Updated 10 July 2026
  • TES is a 9-item observer rating scale that measures therapist empathy through affective, cognitive, attitudinal, and attunement dimensions.
  • The scale can be scored as a total sum (9 to 63) or as an averaged item mean, allowing flexible analysis in both clinical and computational studies.
  • In computational research, TES guides representation learning and evaluates therapy-capable language models by measuring process-level empathy cues.

Therapist Empathy Scale (TES) is a 9-item observer rating scale for therapist empathy that has been used to assess affective, cognitive, attitudinal, and attunement aspects of therapeutic responding. In recent computational psychotherapy research, TES functions both as a direct annotation instrument for whole counseling sessions and as an evaluation target for therapy-capable LLMs. Across these uses, TES is treated as a measure of whether therapist behavior is therapeutically empathic rather than a measure of patient improvement or general conversational quality (Tao et al., 2023, Tahir, 8 Sep 2025).

1. Construct and conceptual scope

TES is defined in the counseling literature summarized in recent arXiv work as an observer-based instrument for therapist empathy. In the counseling setting, empathy is framed in Rogers-style terms as “the therapist’s sensitive ability and willingness to understand the client's thoughts, feelings, and struggles from the client's point of view.” The instrument comprises 9 items spanning affective, cognitive, attitudinal, and attunement dimensions, making it broader than a narrow measure of warmth or verbal affirmation alone (Tao et al., 2023).

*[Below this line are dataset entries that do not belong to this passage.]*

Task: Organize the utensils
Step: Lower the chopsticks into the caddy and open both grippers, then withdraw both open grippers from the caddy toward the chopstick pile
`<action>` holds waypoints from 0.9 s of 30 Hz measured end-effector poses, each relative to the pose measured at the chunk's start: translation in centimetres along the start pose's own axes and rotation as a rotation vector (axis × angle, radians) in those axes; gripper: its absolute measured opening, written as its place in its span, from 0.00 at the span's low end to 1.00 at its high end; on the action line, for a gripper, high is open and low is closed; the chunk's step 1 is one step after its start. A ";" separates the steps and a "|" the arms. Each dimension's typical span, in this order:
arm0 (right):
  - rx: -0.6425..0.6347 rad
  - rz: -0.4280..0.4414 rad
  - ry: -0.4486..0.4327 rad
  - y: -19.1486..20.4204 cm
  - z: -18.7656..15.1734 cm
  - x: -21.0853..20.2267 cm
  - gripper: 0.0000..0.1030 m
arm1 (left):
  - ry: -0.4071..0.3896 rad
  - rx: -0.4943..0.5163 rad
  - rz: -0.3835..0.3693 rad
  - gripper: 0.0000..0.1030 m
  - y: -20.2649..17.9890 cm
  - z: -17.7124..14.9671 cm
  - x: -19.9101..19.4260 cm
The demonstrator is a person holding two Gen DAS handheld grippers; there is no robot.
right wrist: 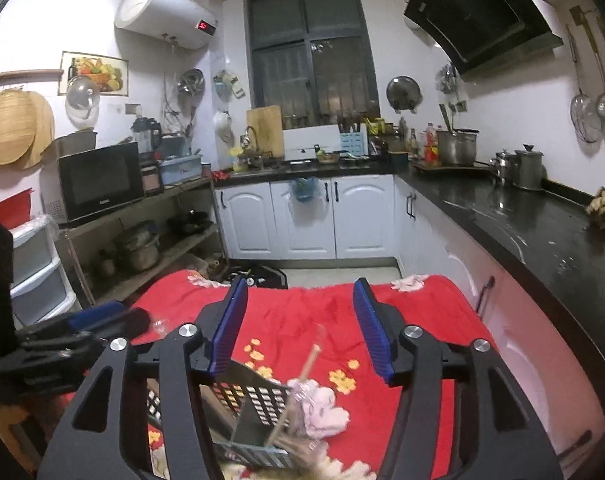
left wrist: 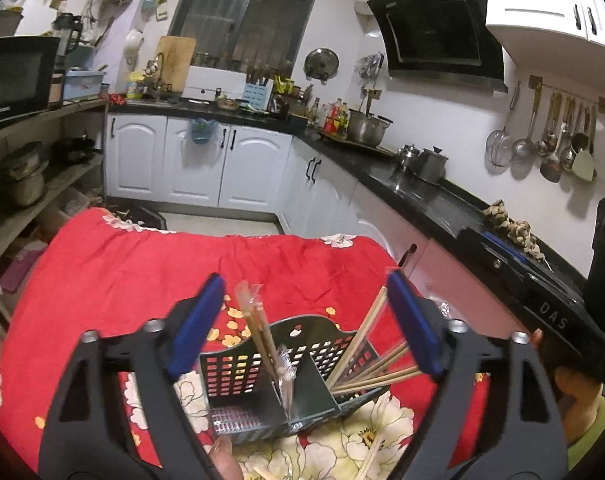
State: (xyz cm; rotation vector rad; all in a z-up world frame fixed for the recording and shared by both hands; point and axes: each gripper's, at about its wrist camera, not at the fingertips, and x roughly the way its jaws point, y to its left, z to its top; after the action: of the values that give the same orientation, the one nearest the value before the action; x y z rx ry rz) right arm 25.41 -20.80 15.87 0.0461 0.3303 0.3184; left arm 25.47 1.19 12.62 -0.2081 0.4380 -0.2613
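Observation:
A dark grey perforated utensil caddy (left wrist: 262,364) with two compartments stands on the red floral tablecloth (left wrist: 114,280). Several bare wooden chopsticks (left wrist: 366,364) lean in its right compartment. Wrapped chopsticks (left wrist: 258,320) stand by the middle divider. My left gripper (left wrist: 306,324) is open and empty, hovering above the caddy. My right gripper (right wrist: 300,328) is open and empty above the caddy (right wrist: 254,408); a wrapped chopstick (right wrist: 302,380) sticks up below it. More chopsticks (left wrist: 366,460) lie on the cloth near the front edge.
The left gripper's body (right wrist: 62,344) shows at the left of the right wrist view. A black countertop (right wrist: 534,232) runs along the right with pots (right wrist: 518,168). A shelf with a microwave (right wrist: 98,180) stands left. White cabinets (right wrist: 302,220) line the back.

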 end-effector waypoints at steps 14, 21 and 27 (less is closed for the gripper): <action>-0.016 0.029 0.031 -1.2 -1.9 -4.8 0.71 | -0.073 -0.043 0.001 0.90 1.3 -0.6 -5.7; -0.037 0.049 0.053 -0.6 -3.9 -6.3 0.72 | -0.054 -0.065 -0.004 0.90 2.0 -2.7 -7.1; -0.036 0.065 0.071 -0.4 -5.5 -7.2 0.73 | -0.027 -0.069 -0.009 0.90 2.0 -4.6 -7.4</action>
State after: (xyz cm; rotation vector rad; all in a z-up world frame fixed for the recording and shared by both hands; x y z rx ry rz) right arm 17.30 -23.49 12.87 0.0100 0.3939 0.3906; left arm 17.38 4.56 10.94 -0.2810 0.4193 -0.2518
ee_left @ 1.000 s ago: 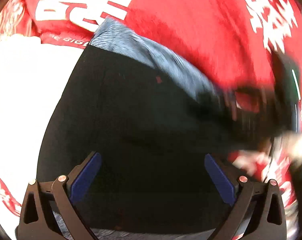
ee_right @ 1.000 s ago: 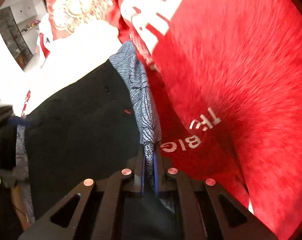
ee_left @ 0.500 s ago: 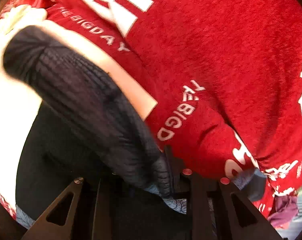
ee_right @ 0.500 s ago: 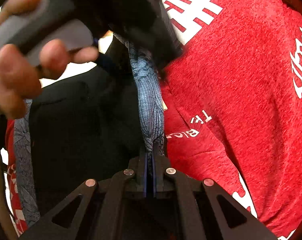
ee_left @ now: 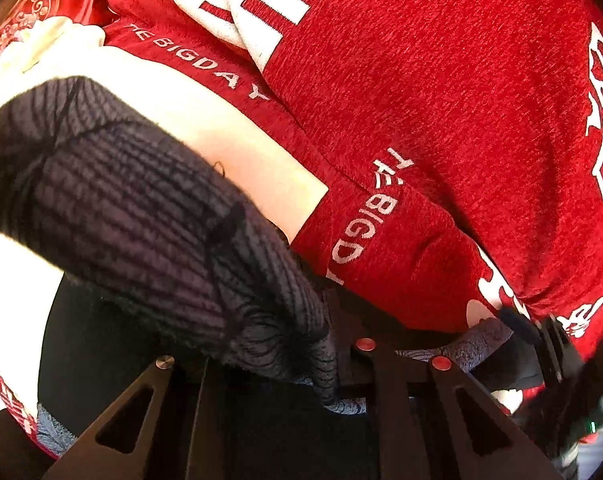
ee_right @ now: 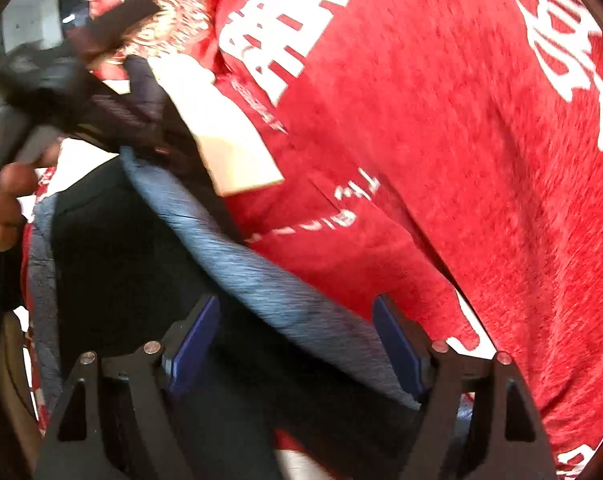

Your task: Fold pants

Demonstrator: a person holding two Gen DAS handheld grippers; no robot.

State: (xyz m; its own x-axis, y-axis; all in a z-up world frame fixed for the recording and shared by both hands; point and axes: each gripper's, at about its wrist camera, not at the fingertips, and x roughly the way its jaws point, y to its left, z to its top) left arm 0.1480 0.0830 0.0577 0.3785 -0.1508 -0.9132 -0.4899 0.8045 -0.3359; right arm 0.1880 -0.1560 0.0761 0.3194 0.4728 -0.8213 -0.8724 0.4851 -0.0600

In the LLM-based ACT study, the same scale is described as “a modality agnostic tool used to evaluate therapeutic empathy.” That characterization is important because it separates the construct from any particular delivery medium. TES is therefore not tied, in principle, to face-to-face human counseling, audio-only data, or text-only simulated sessions. What it evaluates is whether therapist responses exhibit empathic and therapeutically attuned qualities. In that study, TES is explicitly distinguished from patient improvement and from generic dialogue quality, and is used instead to assess whether the model’s therapist responses feel empathic in simulated therapy sessions (Tahir, 8 Sep 2025).

A common misconception is that therapist empathy scales merely track politeness or emotional positivity. The studies summarized here do not support that reduction. TES is treated as a structured observer rating of empathic therapeutic process, and in the ACT setting the authors further connect high TES to stance, pacing, reflective listening, and other process-level cues rather than to isolated phrases (Tahir, 8 Sep 2025).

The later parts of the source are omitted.